Starting with the first line and ending with the line that holds "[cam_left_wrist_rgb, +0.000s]", repeat the material exactly.
** GIVEN DATA follows **
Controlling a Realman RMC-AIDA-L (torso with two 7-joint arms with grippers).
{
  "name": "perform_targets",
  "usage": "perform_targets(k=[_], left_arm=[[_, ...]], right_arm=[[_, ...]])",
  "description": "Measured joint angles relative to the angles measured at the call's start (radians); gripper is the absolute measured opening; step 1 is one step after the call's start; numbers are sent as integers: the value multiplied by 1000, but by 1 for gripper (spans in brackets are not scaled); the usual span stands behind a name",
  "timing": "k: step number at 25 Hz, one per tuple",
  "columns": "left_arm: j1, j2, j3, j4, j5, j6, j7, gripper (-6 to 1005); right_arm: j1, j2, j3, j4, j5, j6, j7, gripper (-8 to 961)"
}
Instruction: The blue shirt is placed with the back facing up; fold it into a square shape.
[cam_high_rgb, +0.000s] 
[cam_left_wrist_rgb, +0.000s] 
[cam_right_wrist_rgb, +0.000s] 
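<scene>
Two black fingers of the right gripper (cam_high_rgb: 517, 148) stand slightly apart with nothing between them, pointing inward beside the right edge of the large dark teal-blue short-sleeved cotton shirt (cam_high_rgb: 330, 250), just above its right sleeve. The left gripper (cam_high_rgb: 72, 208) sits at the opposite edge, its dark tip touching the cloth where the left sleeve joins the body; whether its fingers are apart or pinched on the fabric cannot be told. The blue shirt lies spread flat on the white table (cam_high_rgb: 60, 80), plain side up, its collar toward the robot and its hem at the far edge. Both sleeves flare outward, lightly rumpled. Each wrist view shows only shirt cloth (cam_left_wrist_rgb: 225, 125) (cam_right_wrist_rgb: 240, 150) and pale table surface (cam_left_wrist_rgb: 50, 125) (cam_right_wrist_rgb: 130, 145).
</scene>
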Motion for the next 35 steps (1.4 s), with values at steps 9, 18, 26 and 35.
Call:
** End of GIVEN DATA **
EXERCISE RESPONSE ->
Controlling a Realman RMC-AIDA-L (torso with two 7-joint arms with grippers).
{
  "name": "perform_targets",
  "usage": "perform_targets(k=[_], left_arm=[[_, ...]], right_arm=[[_, ...]])",
  "description": "Measured joint angles relative to the angles measured at the call's start (radians); gripper is the absolute measured opening; step 1 is one step after the call's start; numbers are sent as integers: the value multiplied by 1000, but by 1 for gripper (spans in brackets are not scaled); the usual span stands behind a name",
  "timing": "k: step number at 25 Hz, one per tuple",
  "columns": "left_arm: j1, j2, j3, j4, j5, j6, j7, gripper (-6 to 1005); right_arm: j1, j2, j3, j4, j5, j6, j7, gripper (-8 to 961)"
}
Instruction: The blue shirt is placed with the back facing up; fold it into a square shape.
[cam_high_rgb, +0.000s] 
[cam_left_wrist_rgb, +0.000s] 

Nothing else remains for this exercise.